A segunda condição que expõe a crise deste paradigma científico remete-se à mecânica quântica que evidencia a impossibilidade de se observar um objeto sem que haja interferência nele, resultando que “o objeto que sai de um processo de medição não é o mesmo que lá entrou” (pág. 25).
A terceira condição da evidente crise é o rigor matemático para explicar os eventos analisados. Tal rigor impõe situações tão restritas de compreensão que as transformam em condições indiscutíveis.
A quarta e ultima evidência da crise exprime-se sobre a teoria de Prigogine, que defende a quebra do modelo “mecanicista” e linear, propondo a transdisciplinaridade que uniu as ciências sócias e as naturais.
Finalizando seu discurso, Boaventura propõe um modelo a qual denomina “paradigma de um conhecimento prudente para uma vida decente” (pág. 37).
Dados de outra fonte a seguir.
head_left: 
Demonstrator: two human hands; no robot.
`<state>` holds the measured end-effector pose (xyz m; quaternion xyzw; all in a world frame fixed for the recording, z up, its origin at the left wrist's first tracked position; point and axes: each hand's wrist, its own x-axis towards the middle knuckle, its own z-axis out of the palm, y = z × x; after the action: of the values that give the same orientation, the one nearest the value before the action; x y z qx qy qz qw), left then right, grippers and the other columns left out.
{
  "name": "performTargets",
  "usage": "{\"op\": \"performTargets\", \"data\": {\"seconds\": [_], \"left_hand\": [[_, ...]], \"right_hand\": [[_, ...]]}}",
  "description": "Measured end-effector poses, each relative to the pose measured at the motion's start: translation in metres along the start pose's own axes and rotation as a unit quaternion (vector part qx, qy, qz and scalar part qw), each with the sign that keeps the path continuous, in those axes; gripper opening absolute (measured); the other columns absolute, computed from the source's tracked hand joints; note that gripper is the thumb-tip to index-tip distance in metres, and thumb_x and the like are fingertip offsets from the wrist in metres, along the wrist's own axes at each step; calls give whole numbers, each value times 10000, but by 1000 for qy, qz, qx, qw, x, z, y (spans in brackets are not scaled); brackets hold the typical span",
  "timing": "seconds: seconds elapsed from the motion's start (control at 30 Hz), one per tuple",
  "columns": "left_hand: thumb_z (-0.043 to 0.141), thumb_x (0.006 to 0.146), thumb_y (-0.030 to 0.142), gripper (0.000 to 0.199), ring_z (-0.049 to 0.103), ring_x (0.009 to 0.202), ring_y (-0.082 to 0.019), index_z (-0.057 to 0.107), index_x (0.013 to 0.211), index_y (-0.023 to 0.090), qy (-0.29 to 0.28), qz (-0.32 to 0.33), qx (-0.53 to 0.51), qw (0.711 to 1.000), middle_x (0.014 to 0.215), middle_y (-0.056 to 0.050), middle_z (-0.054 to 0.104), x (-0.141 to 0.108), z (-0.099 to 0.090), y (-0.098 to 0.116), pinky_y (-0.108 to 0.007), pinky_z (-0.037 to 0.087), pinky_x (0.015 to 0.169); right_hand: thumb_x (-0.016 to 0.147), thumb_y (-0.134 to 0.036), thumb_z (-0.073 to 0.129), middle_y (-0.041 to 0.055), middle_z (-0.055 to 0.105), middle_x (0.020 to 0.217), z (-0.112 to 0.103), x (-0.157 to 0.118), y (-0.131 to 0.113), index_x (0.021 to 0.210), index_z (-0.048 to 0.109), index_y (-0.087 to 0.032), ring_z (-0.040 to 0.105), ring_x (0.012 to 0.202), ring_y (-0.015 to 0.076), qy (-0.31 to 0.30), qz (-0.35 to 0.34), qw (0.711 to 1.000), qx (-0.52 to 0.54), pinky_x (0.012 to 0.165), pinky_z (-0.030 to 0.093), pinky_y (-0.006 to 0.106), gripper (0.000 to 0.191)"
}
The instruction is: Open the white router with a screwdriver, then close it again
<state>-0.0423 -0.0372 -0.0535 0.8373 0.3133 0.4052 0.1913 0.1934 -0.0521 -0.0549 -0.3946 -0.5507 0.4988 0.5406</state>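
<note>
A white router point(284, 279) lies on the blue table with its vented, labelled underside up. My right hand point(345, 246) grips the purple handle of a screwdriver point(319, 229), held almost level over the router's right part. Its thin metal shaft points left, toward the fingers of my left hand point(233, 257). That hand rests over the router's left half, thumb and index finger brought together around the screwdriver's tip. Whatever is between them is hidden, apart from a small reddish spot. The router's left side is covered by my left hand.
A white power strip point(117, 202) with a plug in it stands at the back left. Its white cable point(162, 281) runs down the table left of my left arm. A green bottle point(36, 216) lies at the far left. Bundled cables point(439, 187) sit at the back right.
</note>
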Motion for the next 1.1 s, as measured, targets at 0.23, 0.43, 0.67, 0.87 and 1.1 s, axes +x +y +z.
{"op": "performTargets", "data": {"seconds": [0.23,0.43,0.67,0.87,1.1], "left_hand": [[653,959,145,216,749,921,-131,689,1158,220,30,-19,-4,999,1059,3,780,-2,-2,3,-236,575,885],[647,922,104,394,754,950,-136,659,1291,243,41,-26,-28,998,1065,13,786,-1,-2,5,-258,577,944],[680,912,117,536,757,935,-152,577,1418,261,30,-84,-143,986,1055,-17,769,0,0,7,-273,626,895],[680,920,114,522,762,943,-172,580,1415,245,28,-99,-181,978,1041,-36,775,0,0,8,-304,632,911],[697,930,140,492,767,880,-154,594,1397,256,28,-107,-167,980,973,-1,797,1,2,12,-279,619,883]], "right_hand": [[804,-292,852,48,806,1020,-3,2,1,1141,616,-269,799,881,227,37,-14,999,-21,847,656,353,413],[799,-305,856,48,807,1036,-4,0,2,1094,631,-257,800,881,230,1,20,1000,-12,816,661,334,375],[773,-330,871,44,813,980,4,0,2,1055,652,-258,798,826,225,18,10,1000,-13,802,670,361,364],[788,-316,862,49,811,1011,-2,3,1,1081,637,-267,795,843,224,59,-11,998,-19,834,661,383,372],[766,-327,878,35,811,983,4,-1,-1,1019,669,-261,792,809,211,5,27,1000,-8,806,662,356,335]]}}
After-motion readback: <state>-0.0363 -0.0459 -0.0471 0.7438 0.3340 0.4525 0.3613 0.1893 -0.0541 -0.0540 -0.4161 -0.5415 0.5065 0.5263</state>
Para justificá-lo ele traça quatro condições que norteiam e alimentam a ciência que deverá florescer: todo o conhecimento científico-natural é científico-social, todo conhecimento local é total, todo conhecimento é autoconhecimento e todo conhecimento científico visa constituir-se em senso comum.
Desta maneira, Boaventura busca fortalecer a idéia de que o conhecimento científico deva fundamentar-se na conciliação de diversas áreas das ciências existentes da atualidade, enfatizando a interdisciplinaridade e transdisciplinaridade para alcançar uma dimensão mais aproximada do real. As fronteiras entre as áreas de conhecimento devem limitar-se a pequenos detalhes, visto que todo e qualquer conhecimento desenvolvido pelo homem deve ser utilizado para promover-lhe uma vida decente.